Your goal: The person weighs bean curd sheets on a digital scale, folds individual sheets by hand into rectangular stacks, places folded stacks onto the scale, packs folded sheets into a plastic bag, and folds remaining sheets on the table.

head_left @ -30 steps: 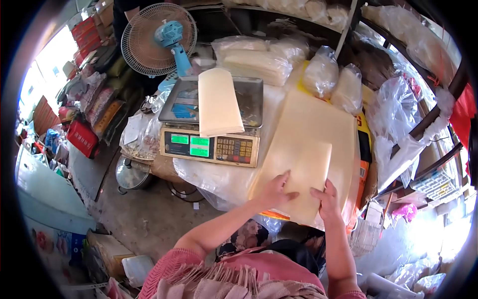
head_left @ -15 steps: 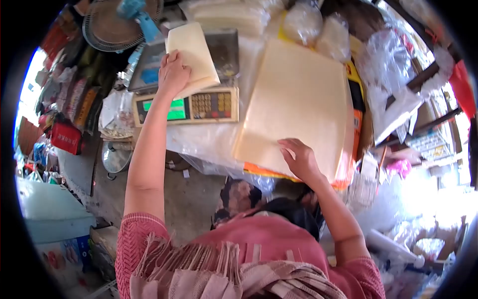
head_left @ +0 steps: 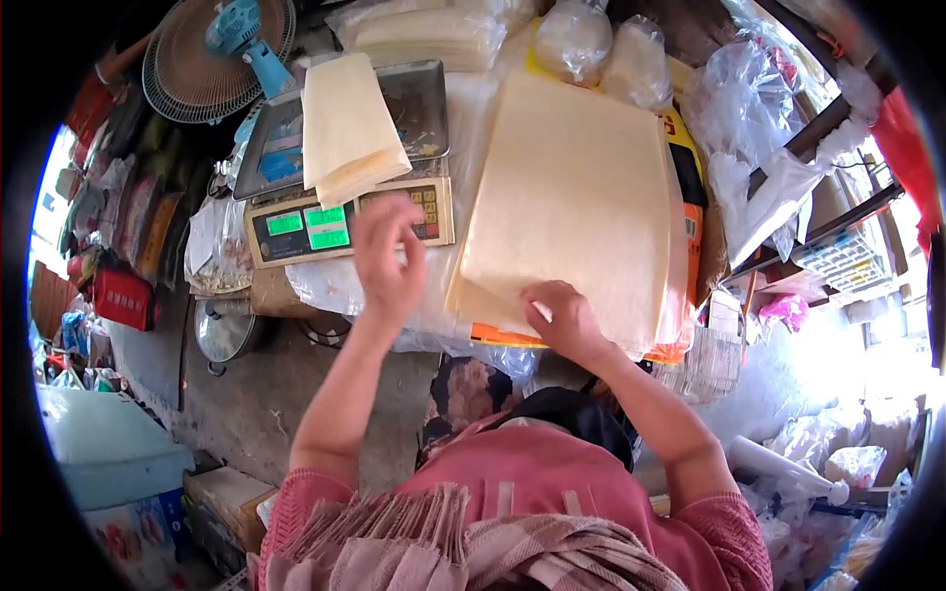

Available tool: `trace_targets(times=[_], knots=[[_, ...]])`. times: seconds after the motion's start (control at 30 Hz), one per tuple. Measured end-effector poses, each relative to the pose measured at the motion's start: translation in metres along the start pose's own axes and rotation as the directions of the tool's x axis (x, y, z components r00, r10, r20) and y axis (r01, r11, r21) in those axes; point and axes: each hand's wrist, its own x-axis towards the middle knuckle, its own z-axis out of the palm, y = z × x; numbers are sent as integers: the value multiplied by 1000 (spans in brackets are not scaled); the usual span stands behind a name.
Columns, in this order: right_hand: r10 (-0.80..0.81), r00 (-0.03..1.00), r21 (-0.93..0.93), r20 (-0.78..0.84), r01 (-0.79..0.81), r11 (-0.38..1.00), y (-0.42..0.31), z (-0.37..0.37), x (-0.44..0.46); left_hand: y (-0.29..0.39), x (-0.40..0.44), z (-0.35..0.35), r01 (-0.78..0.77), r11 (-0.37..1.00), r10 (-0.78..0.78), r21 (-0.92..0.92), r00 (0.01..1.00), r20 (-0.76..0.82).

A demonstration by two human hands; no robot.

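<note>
A folded bundle of thin cream sheets [head_left: 350, 123] lies on the metal pan of a digital scale [head_left: 248, 236], overhanging its lit green display and keypad. My left hand [head_left: 389, 261] is in the air just in front of the scale, empty, its thumb apart from its somewhat blurred fingers. To the right lies a broad flat stack of cream sheets [head_left: 581, 187]. At its near edge my right hand [head_left: 567, 320] has its fingers curled in, apparently pinching the edge of the top sheet; the fingertips are partly hidden.
A blue fan [head_left: 232, 25] stands behind the scale. Plastic-wrapped sheets [head_left: 429, 39] and filled clear bags [head_left: 572, 39] line the table's back. Plastic bags [head_left: 754, 108] hang at right. A lidded pot [head_left: 222, 330] sits on the floor at left.
My left hand has let go of the folded bundle on the scale and drawn back toward me and to the right. My right hand's fingers have curled closed at the stack's near edge.
</note>
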Motion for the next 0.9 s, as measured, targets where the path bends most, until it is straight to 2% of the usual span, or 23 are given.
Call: trace_targets(times=[0.03, 0.07, 0.1, 0.2, 0.23, 0.27, 0.33, 0.37, 0.43, 0.47, 0.5, 0.53, 0.57, 0.6, 0.63, 0.67, 0.7, 0.73, 0.77, 0.8, 0.83, 0.87, 0.9], knots=[[181, 983, 76, 11, -182, 980, -2, -6, 2, -2, -16, 4, -13, 996, 23, -85, 993, 112], [355, 934, 149, 35, -356, 922, -2, -9, 3, 0, -30, 8, 40, 991, -15, -131, 983, 183], [362, 932, 163, -10, -355, 920, 2, -9, 5, 5, -40, 11, 96, 980, -49, -173, 966, 255], [373, 927, 141, 46, -375, 916, 7, -11, 6, 26, -43, 18, 237, 956, -193, -175, 953, 235], [371, 926, 167, 71, -378, 911, 12, -9, 7, 26, -43, 21, 232, 949, -176, -215, 953, 247], [429, 897, 219, 110, -443, 870, 16, -11, 8, 26, -45, 21, 369, 908, -273, -200, 881, 386], [527, 828, 311, 192, -560, 767, 22, -18, 14, 24, -49, 21, 609, 785, -419, -112, 655, 629], [549, 815, 378, 185, -574, 726, 34, -18, 17, 18, -53, 27, 439, 898, -334, 21, 649, 683], [635, 726, 326, 265, -687, 649, 50, -42, 38, 25, -55, 35, 95, 993, -114, 64, 756, 645], [605, 783, 74, 147, -619, 782, 76, -56, 54, 29, -58, 39, -84, 992, 7, 92, 777, 630], [620, 784, -119, -27, -619, 776, 92, -81, 77, 27, -65, 44, -148, 980, 24, 135, 757, 653], [534, 808, -143, -250, -576, 805, 78, -124, 102, 30, -63, 44, -144, 979, 13, 144, 748, 664], [257, 823, -244, -506, -423, 873, 71, -166, 121, 33, -60, 43, -137, 978, -3, 155, 740, 673], [45, 766, -68, -641, -115, 991, 71, -201, 139, 35, -59, 43, -127, 977, -23, 169, 732, 681], [-90, 723, -302, -685, -169, 938, 13, -231, 146, 34, -61, 44, -137, 975, -15, 172, 738, 675], [-166, 668, -319, -725, -113, 941, -29, -237, 142, 35, -59, 44, -137, 975, -22, 177, 727, 686], [-245, 656, -405, -714, -100, 909, -61, -235, 133, 37, -57, 43, -137, 974, -29, 181, 716, 697], [-341, 665, -471, -665, -18, 882, -63, -227, 124, 39, -56, 43, -135, 973, -37, 186, 706, 707], [-338, 726, -405, -599, 90, 910, -59, -211, 114, 39, -57, 44, -133, 974, -36, 183, 707, 706], [-305, 815, -436, -492, 73, 897, -53, -193, 103, 38, -57, 45, -132, 974, -36, 182, 708, 705], [-69, 901, -357, -427, -98, 929, -39, -170, 88, 37, -58, 45, -131, 974, -36, 182, 709, 705], [-59, 940, -307, -337, -50, 951, -29, -155, 79, 36, -59, 45, -130, 974, -41, 188, 707, 706], [123, 962, -258, -242, -186, 948, -9, -146, 74, 36, -60, 45, -132, 973, -43, 190, 705, 708]])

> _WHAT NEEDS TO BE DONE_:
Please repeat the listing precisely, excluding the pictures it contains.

> _RESULT FOR THIS EXERCISE_:
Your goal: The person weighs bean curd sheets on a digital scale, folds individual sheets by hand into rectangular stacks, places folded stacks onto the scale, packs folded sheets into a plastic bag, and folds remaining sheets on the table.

head_left @ -30 steps: 
head_left @ -15 steps: 
head_left @ +0 steps: 

Available tool: `trace_targets(times=[_], knots=[[_, ...]])`. times: seconds after the motion's start (control at 30 Hz), one per tuple. Measured end-effector poses, each relative to the pose measured at the motion's start: translation in metres along the start pose's own axes and rotation as the directions of the tool's x axis (x, y, z components r00, r10, r20) and y axis (r01, r11, r21) in those axes; point and axes: each hand's wrist, its own x-axis towards the middle knuckle, its own z-axis out of the palm, y = z × x; numbers are sent as integers: the value multiplied by 1000 (spans in brackets are not scaled); the usual span stands behind a name.
Columns, in this order: right_hand: r10 (-0.80..0.81), r00 (-0.03..1.00), r21 (-0.93..0.93), r20 (-0.78..0.84), r01 (-0.79..0.81), r11 (-0.38..1.00), y (-0.42..0.31), z (-0.37..0.37), x (-0.44..0.46); left_hand: y (-0.29..0.39), x (-0.40..0.44), z (-0.35..0.35), r01 (-0.78..0.77), r11 (-0.37..1.00), r10 (-0.78..0.78), r21 (-0.92..0.92), r00 (0.01..1.00), r20 (-0.76..0.82).

A demonstration by two human hands; no robot.

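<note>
A folded bundle of thin cream sheets [head_left: 350, 123] lies on the metal pan of a digital scale [head_left: 248, 236], overhanging its lit green display and keypad. My left hand [head_left: 389, 261] is in the air just in front of the scale, empty, its thumb apart from its somewhat blurred fingers. To the right lies a broad flat stack of cream sheets [head_left: 581, 187]. At its near edge my right hand [head_left: 567, 320] has its fingers curled in, apparently pinching the edge of the top sheet; the fingertips are partly hidden.
A blue fan [head_left: 232, 25] stands behind the scale. Plastic-wrapped sheets [head_left: 429, 39] and filled clear bags [head_left: 572, 39] line the table's back. Plastic bags [head_left: 754, 108] hang at right. A lidded pot [head_left: 222, 330] sits on the floor at left.
My left hand has let go of the folded bundle on the scale and drawn back toward me and to the right. My right hand's fingers have curled closed at the stack's near edge.
</note>
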Motion for the next 0.9 s, as measured, targets where the path bends most, until it is straight to 2% of the usual span, or 23 are given.
Call: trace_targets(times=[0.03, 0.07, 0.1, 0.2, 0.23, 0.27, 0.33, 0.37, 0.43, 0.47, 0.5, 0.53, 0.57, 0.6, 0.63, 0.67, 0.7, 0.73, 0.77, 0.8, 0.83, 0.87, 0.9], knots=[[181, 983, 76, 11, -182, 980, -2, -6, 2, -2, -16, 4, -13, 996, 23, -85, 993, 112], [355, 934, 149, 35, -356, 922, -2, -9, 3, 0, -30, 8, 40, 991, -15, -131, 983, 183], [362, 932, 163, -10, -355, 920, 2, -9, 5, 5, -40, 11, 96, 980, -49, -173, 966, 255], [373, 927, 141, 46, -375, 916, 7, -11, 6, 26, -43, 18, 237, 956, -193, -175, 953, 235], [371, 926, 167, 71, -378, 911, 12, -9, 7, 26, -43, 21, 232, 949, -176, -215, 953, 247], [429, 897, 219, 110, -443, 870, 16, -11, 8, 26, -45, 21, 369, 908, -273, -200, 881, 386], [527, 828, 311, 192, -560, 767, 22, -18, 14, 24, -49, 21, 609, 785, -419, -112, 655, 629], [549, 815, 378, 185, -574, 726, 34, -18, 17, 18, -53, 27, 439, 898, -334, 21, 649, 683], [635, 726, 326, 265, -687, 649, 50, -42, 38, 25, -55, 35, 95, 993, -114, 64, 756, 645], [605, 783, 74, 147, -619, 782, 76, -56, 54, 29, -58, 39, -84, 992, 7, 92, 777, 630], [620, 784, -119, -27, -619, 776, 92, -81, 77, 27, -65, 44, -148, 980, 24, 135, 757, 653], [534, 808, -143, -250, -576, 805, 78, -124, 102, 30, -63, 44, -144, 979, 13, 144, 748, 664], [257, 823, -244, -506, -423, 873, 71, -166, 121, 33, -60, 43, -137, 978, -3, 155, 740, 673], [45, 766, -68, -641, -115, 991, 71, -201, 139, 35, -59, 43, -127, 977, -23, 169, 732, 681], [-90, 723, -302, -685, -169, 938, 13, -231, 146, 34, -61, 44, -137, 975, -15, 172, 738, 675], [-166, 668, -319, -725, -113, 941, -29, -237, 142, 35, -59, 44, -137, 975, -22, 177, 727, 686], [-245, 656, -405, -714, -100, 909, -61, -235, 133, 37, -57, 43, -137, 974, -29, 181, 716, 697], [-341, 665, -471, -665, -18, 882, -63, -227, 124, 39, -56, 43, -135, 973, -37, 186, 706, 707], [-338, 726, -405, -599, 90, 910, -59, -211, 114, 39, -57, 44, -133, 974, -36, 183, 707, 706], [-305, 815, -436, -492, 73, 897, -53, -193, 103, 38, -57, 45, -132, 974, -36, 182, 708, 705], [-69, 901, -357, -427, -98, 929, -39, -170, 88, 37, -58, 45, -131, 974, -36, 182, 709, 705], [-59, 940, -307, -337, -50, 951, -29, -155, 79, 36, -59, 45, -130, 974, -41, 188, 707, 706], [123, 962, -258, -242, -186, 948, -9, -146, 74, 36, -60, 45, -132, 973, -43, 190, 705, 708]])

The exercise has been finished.